EVALUATION OF BRONCHOCONSTRICTION INDUCED BY NEUROKININS AND ITS INHIBITION BY SELECTIVE NONPEPTIDE ANTAGONISTS IN CONSCIOUS GUINEA-PIGS, USING A DOUBLE-CHAMBER PLETHYSMOGRAPH TECHNIQUE

Bronchoconstriction induced by inhaled neurokinins, leukotriene D4 (LTD4), and histamine was examined conscious guinea pigs, using a double-chamber plethysmograph. The reliability of the plethysmograph was established by obtaining stable baseline values of key pulmonary parameters, including specific airway resistance, over a 4-day period. As well, the usefulness of the setup was confirmed using LTD4 and the LTD4 antagonist MK-571. Aerosols of MK-571 inhibited the bronchoconstriction induced by LTD4 (0.3 muM, 3 min aerosol) with an IC50 value of 65 +/- 16 nM. Inhaled neurokinin A (NKA), substance P (SP), [betaAla8]NKA(4-10), or [Sar9,Met(O2)11]SP at concentrations up to 10 muM had no bronchoconstrictive effect, unless the guinea pigs were pretreated with the neutral endopeptidase inhibitor thiorphan (0.2 mg/mL, 5 min aerosol). The rank order of bronchoconstriction potency was LTD4 > [betaAla8]NKA(4-10) almost-equal-to NKA > [Sar9,Met(O2)11]SP almost-equal-to SP much greater than histamine. Hyporesponsiveness to NKA-induced bronchoconstriction was evident after 1 day and lasted for 4 days. The response to NKA was not inhibited by mepyramine, indomethacin, or MK-571 but was significantly reduced by atropine and hexamethonium, suggesting the involvement of a cholinergic mechanism.
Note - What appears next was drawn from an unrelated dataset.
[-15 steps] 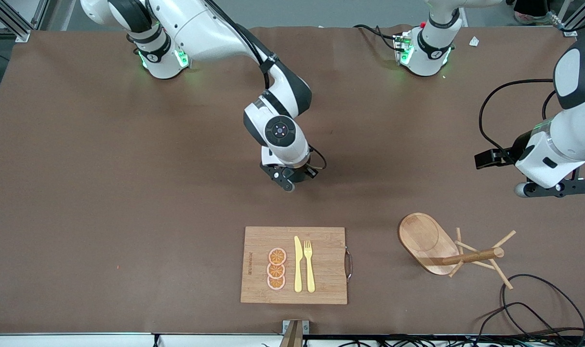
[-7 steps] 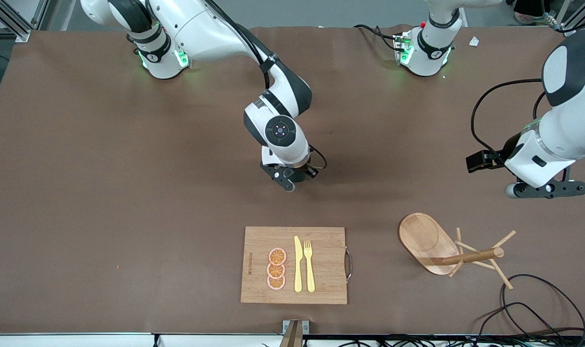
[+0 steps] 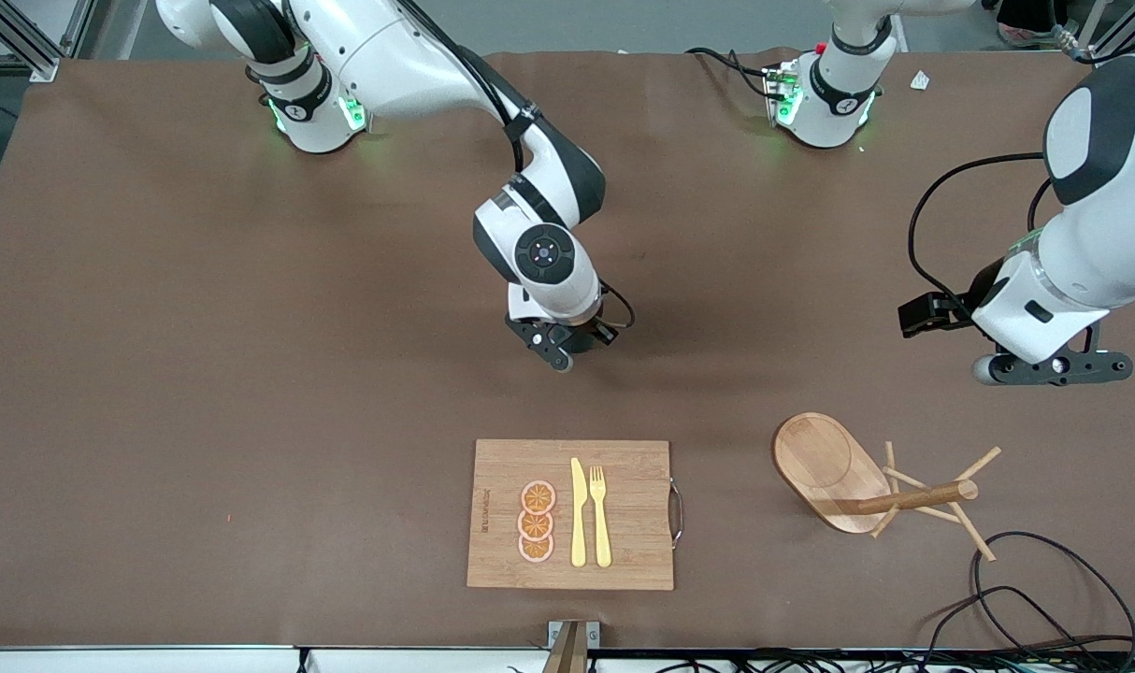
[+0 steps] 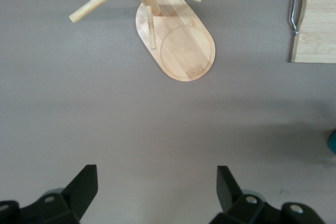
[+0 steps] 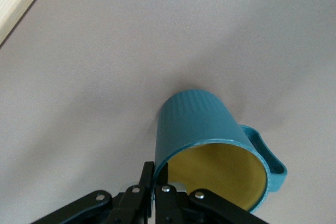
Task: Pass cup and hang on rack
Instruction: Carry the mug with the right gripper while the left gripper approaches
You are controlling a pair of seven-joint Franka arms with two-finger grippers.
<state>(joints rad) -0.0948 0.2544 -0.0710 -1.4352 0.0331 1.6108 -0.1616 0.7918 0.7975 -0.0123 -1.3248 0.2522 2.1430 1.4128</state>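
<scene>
From the high front camera, my right arm reaches out from its base to the middle of the brown table [image 3: 203,374]. My right gripper [image 3: 560,348] hangs low there, fingers pinched together, and has not moved over the last second. The cup is hidden under the wrist in this view. Nearer the camera lies a cutting board [image 3: 572,514] with three orange slices [image 3: 537,522], a yellow knife [image 3: 578,512] and a yellow fork [image 3: 601,516]. Beside the board, toward the left arm's end of the table, stands the rack [image 3: 857,479], with a black cable [image 3: 1044,579] looping close by. My left gripper [image 3: 1054,366] hovers over bare table near the rack, fingers spread wide. It has drifted a little toward the table's middle during the last second, which I read as the start of its approach for the handover.

From my left wrist camera, the two black fingers [image 4: 84,187] stand wide apart with nothing between them. Below them I see the rack's oval base [image 4: 184,51], its post and pegs, and one end of the cutting board [image 4: 317,19].

From my right wrist camera, the cup [image 5: 210,140] is teal outside and yellow inside, its handle pointing away from my fingers. My right gripper [image 5: 155,182] is clamped on the cup's rim wall. The cup looks tilted; I cannot tell whether it touches the table.

The pass itself has not happened yet.
</scene>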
Aerosols of SR-48,968, a selective NK2 antagonist, had potent effects on the bronchoconstriction induced by NKA (1 muM, 3 min aerosol), with an IC50 value of 17 +/- 3 nM. SR-48,968 was also active when administered intraperitoneally. The NK1 antagonist CP-99,994 (0.1 muM, 10 min aerosol) inhibited the responses to SP by 70% but had no effect on NKA-induced responses at concentrations up to 10 muM. Interestingly, combination of SR-48,968 (3 nM) and CP-99,994 (100 nM) resulted in more complete inhibition of the NKA-induced bronchoconstriction than was obtained with either antagonist alone. It is concluded that NKA-induced bronchoconstriction in conscious guinea pigs is mediated predominantly by NK2 receptors, with only a minor involvement of NK1 receptors. Although a direct comparison of the potency of SR-48,968 in man and guinea pig is not feasible, our data suggest that it is in the same range in these two species.